Fuck me. Logan scowled. “So I’m a hypocrite?”

“I’d say you’re human and in love with a prickly, stubborn woman who challenges you at every turn. One whose choices might be taking her far away from you.” Flynn lifted his glass. “I’d say fucking up and saying the wrong thing under those circumstances is pretty understandable.”

“Maybe,” Logan conceded.

Xander tipped the bottle against Logan’s glass. “For the record, did she actually tell you what she thinks this is going to be?”

“Her shot at redemption. She was clear enough about that.”

Xander and Flynn exchanged a knowing look.

Logan slapped his glass down on the counter. “What? What is it you know?”

“Well, it’s just that she talked all this over with her sisters before she even came out here yesterday. They went through all of this,” Flynn explained.

“She flat out said that even if it worked out, she didn’t think she wanted to do this forever,” Xander added. “But she wanted to give it a try, see what doors it might open. And if she does decide to walk away from it, she gets to do it on her own terms.”

Logan closed his eyes as the full measure of his screwup hit home. He’d accused her of pursuing all this out of sheer ego. But it hadn’t been that simple. It hadn’t been about keeping up appearances in her professional circles. It had been about going out on her own terms, when she had the final say, the ultimate control. That was her ego. That was what he should have understood when she came to him, because he knew her. But he’d let his own upset, his own panic at the idea of losing her get in the way. And now that he’d pissed her off, driven her away, he’d probably killed any chance of being in her “Stay” column after all was said and done.

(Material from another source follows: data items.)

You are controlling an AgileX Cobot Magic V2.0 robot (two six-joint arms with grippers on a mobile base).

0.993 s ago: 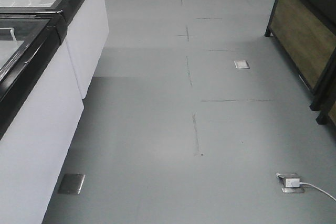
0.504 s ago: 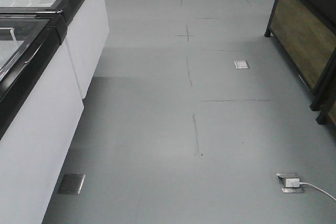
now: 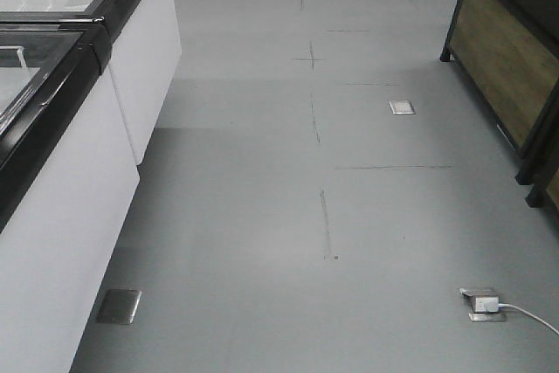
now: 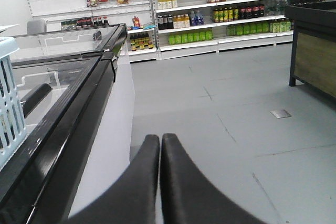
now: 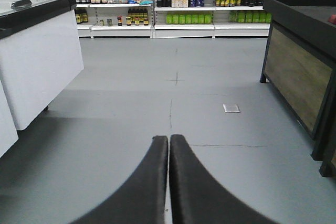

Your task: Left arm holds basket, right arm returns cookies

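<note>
1. The left hand (image 4: pixel 160 140) was closed, finger pressed against finger with nothing between them. It pointed down the aisle beside the freezer (image 4: pixel 79 103).
2. The basket (image 4: pixel 9 98) showed only as a light blue slotted corner above the freezer's top, apart from that hand. Whether it rested there could not be told.
3. The right hand (image 5: pixel 169 140) was also closed and empty, over bare floor (image 5: pixel 210 145) well away from the freezer.
4. The cookies appeared in no view.
5. Judging from this, the basket was not yet held and the cookies not yet returned, so both steps remained.
</note>
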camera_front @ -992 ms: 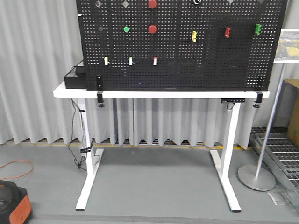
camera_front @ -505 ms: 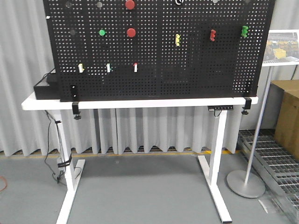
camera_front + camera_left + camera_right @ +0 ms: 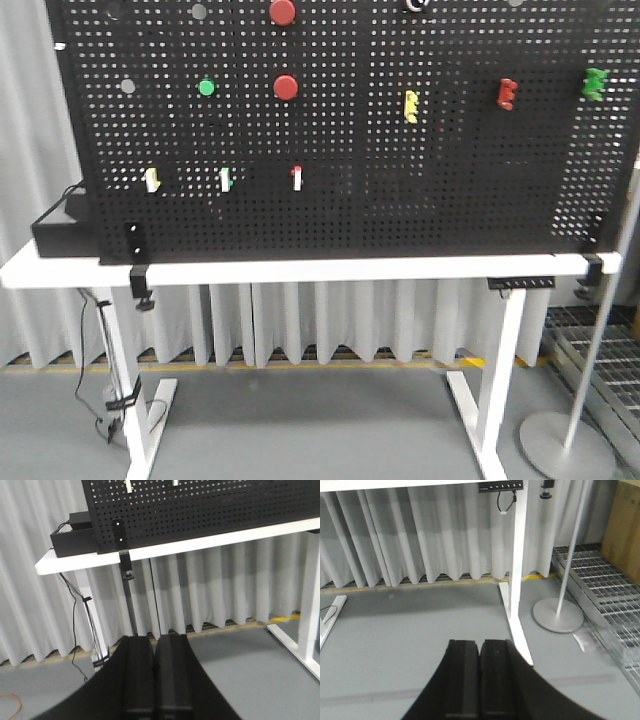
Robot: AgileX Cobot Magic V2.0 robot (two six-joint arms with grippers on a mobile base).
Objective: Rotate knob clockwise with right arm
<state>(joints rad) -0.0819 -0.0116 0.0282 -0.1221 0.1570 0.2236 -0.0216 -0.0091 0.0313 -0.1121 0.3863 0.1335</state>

“I am a dumbass,” Logan announced.

Flynn raised his glass again. “It’s a wise man can admit it.”

“But I’m not completely wrong. Every instinct I’ve got says this show is a mistake. That it’s not gonna be what she thinks it will be.”

“Maybe it won’t be. But it’s on her to figure that out,” Porter said.

Miserable, Logan eyed the last quarter of the bottle. “I just wanted to protect her from more pain and disappointment.”

“No matter how well-intentioned you are, she won’t thank you for it. Athena’s always been one who has to learn things the hard way. We’ve had to let her,” Xander said.

“How the hell do you stand it? Watching somebody you care about walk into a mistake?”

“You accept that it’s their mistake to make,” Porter pronounced. “And you’re around to help with the fallout. No judgment. No matter how much you have to swallow your tongue.”

“And in the meantime, you drown your urge to act in your favorite form of spirits. More bourbon?” Flynn suggested.